■ EXERCISE PROMPT
For each line below that contains the word "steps", return that line.

■ DATASET SECTION
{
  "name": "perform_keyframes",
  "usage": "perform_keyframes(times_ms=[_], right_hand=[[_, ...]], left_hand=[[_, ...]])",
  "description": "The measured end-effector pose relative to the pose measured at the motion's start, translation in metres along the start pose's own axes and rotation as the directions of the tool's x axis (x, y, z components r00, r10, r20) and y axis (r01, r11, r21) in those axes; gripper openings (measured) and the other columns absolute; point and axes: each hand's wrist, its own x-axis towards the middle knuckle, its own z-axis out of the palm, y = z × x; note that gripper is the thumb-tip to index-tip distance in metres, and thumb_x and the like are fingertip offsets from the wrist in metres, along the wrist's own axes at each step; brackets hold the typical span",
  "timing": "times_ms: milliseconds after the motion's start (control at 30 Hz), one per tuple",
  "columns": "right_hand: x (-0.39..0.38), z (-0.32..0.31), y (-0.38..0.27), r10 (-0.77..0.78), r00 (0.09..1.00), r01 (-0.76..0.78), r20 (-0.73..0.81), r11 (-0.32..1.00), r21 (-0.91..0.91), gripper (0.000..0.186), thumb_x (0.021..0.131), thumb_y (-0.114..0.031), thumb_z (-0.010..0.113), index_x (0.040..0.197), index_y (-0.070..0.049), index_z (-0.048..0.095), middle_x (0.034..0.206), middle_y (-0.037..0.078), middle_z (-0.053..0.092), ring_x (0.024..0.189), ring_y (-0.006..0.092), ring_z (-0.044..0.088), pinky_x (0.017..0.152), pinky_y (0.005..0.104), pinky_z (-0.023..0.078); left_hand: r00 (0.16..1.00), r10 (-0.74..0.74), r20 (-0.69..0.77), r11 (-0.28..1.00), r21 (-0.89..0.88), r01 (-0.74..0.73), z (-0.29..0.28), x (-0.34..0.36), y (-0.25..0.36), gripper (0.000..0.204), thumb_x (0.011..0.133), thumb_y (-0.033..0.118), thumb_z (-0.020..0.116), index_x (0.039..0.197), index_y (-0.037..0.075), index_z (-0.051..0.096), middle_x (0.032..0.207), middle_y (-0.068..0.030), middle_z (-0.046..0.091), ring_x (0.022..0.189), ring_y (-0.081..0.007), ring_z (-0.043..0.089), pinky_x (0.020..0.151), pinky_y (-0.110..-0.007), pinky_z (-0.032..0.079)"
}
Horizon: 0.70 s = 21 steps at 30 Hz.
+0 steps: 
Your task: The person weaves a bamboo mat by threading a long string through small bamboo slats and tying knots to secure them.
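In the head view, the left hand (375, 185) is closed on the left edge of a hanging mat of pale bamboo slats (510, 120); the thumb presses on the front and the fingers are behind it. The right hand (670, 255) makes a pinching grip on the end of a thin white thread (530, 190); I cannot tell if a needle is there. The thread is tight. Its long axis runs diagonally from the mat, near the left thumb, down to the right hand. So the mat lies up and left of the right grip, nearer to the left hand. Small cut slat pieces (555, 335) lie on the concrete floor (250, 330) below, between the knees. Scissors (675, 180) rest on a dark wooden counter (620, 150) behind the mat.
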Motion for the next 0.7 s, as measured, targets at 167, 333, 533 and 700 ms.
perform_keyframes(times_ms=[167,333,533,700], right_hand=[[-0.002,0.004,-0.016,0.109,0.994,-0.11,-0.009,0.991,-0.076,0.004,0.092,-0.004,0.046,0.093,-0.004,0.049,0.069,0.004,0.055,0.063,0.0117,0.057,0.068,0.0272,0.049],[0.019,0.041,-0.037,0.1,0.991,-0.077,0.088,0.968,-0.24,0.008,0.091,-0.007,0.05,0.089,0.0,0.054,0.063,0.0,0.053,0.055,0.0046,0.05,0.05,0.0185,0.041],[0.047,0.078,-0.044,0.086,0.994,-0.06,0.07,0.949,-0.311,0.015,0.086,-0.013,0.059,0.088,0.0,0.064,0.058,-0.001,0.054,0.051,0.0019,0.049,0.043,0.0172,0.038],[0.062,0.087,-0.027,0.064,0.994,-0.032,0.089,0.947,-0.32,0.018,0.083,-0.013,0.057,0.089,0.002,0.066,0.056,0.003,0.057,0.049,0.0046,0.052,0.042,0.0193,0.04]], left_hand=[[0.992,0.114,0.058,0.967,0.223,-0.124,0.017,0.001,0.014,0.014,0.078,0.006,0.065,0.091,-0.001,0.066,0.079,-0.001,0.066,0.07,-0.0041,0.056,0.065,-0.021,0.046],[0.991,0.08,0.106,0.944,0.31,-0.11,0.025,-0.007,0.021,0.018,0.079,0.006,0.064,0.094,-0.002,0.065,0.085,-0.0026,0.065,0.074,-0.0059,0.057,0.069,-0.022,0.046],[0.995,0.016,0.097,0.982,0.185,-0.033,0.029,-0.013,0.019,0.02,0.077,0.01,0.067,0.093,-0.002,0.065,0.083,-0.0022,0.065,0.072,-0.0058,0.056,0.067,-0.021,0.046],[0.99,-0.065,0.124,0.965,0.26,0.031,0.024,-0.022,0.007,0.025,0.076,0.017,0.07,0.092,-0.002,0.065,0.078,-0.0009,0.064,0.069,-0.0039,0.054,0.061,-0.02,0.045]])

■ ANSWER TO THE PROBLEM
Horizon: 0.70 s = 21 steps at 30 Hz.
+0 steps: 

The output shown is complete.